ABOUT THIS TASK:
The output is the lines below from the one with "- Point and" through the one with "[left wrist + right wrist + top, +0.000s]", both included, printed exactly and with no other line.

DATA FOR REVIEW:
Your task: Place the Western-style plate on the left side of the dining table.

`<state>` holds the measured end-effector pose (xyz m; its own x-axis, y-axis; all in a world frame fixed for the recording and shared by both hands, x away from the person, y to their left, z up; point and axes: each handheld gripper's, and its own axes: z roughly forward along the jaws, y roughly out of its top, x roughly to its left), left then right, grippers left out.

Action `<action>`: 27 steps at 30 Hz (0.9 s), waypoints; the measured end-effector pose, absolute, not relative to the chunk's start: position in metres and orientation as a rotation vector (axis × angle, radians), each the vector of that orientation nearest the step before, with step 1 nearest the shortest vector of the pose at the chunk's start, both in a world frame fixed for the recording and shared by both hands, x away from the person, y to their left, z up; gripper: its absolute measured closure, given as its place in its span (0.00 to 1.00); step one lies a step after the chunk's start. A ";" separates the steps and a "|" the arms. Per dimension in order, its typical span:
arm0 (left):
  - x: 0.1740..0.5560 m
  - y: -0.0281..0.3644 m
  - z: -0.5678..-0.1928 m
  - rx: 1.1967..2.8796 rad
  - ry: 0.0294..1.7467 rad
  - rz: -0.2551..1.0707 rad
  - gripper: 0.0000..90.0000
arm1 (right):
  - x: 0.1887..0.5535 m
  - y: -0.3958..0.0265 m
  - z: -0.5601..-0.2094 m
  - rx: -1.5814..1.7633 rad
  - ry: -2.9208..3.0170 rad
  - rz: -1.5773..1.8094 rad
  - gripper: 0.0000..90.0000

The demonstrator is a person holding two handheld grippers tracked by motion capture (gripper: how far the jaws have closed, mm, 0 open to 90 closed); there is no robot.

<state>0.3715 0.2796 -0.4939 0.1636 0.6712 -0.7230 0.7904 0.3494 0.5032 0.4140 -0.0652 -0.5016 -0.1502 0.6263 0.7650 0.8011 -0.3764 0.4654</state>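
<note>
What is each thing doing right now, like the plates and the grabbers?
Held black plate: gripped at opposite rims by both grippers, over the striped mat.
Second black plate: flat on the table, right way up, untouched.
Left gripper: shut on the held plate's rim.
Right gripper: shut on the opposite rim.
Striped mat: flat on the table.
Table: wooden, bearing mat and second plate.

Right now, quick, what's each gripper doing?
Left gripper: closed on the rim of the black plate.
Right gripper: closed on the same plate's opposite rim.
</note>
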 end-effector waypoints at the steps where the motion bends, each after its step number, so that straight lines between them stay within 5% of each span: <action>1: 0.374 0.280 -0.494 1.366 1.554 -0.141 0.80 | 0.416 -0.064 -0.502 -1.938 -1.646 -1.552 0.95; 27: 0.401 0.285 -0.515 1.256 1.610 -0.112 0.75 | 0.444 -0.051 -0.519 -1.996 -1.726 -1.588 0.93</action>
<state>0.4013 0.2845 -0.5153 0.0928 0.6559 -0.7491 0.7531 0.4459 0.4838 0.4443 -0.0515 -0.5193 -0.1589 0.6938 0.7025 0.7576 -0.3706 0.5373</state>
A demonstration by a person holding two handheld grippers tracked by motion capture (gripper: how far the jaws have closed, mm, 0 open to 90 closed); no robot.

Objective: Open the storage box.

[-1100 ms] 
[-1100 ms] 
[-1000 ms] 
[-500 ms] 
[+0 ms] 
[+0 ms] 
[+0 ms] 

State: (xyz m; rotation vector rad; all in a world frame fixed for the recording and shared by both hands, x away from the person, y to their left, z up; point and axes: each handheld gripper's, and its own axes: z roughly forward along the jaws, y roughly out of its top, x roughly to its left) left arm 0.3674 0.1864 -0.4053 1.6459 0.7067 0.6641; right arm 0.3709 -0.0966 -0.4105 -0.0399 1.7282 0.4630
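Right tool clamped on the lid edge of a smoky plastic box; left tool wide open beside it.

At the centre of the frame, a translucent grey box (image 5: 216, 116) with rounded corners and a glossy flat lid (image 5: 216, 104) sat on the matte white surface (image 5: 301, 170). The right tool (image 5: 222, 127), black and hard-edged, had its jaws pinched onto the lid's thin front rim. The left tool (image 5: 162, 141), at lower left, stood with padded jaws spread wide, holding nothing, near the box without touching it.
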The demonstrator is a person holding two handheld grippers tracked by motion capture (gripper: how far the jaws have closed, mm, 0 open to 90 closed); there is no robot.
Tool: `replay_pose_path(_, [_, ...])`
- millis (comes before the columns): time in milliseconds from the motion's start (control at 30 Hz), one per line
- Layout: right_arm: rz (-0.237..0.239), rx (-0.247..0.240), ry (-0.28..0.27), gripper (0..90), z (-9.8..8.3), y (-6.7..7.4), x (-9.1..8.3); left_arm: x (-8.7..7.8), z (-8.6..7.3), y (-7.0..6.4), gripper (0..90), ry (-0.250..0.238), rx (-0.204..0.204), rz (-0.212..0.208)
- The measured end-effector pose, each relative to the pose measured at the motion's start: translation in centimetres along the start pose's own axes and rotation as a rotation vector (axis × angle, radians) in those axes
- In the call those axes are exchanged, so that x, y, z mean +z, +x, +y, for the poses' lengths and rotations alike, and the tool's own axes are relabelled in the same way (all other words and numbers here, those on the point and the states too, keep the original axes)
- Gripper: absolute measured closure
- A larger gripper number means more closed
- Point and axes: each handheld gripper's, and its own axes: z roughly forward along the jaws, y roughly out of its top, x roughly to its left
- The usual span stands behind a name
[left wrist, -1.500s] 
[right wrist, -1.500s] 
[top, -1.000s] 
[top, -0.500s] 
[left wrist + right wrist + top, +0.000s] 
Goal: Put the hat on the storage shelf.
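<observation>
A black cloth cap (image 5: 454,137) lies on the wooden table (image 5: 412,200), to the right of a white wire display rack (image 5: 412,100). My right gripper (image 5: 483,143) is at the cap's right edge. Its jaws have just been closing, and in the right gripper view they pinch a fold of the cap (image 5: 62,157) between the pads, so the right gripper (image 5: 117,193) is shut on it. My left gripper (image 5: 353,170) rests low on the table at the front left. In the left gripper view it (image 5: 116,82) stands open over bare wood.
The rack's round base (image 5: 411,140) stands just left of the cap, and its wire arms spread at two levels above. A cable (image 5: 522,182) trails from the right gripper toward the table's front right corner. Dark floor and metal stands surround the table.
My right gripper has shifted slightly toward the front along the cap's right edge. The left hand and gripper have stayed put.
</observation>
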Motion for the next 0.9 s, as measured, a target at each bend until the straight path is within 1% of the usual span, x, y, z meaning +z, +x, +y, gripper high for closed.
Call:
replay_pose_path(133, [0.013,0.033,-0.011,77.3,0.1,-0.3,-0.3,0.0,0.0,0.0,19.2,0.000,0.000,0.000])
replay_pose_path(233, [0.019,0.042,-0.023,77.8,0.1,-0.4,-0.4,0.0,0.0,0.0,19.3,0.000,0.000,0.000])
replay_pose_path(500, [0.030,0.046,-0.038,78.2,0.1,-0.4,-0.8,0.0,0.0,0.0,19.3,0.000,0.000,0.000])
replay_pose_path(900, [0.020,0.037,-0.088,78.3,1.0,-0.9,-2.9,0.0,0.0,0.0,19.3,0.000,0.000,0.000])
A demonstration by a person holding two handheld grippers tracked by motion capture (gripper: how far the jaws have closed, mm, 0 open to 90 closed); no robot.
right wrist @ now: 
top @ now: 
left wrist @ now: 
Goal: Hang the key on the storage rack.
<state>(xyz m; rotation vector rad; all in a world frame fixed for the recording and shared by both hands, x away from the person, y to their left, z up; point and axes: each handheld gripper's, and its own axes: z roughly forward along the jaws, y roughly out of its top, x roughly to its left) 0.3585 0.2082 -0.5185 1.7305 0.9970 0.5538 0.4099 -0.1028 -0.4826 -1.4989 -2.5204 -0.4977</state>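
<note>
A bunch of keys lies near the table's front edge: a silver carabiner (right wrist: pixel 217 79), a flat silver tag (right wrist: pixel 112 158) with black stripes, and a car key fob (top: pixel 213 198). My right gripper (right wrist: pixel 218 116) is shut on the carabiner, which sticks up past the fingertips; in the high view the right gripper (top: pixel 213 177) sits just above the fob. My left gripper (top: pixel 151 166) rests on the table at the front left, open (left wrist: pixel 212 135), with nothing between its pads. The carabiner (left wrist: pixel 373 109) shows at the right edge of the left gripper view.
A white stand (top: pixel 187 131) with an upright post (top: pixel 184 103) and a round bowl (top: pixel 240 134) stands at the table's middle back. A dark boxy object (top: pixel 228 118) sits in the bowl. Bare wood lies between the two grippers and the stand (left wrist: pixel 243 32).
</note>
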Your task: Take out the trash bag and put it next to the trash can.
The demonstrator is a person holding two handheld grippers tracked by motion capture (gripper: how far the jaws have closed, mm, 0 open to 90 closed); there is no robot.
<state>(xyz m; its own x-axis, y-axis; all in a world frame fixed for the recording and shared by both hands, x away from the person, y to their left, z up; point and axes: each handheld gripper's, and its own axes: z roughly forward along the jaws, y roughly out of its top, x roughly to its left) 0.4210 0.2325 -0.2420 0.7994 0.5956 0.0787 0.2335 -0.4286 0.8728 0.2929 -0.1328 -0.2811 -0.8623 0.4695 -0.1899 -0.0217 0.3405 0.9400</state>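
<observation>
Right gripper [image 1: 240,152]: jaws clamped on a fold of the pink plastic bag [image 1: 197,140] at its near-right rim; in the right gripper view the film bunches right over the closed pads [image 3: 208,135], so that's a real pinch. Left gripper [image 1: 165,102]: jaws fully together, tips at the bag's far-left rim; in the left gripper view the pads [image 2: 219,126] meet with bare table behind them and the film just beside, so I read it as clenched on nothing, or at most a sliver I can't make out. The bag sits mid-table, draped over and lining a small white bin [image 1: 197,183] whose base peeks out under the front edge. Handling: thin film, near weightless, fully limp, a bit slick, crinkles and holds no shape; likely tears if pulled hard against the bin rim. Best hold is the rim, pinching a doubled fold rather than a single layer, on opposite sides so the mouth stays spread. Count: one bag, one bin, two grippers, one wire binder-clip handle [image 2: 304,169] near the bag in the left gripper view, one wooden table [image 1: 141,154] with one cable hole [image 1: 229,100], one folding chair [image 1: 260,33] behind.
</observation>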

OUTPUT FOR THIS TASK:
- Point and axes: each handheld gripper's, and its own axes: z roughly forward along the jaws, y roughly out of its top, x roughly to its left
- The usual span stands behind a name
[left wrist, -1.500s] 
[right wrist, -1.500s] 
[top, -1.000s] 
[top, -0.500s] 
[left wrist + right wrist + top, +0.000s] 

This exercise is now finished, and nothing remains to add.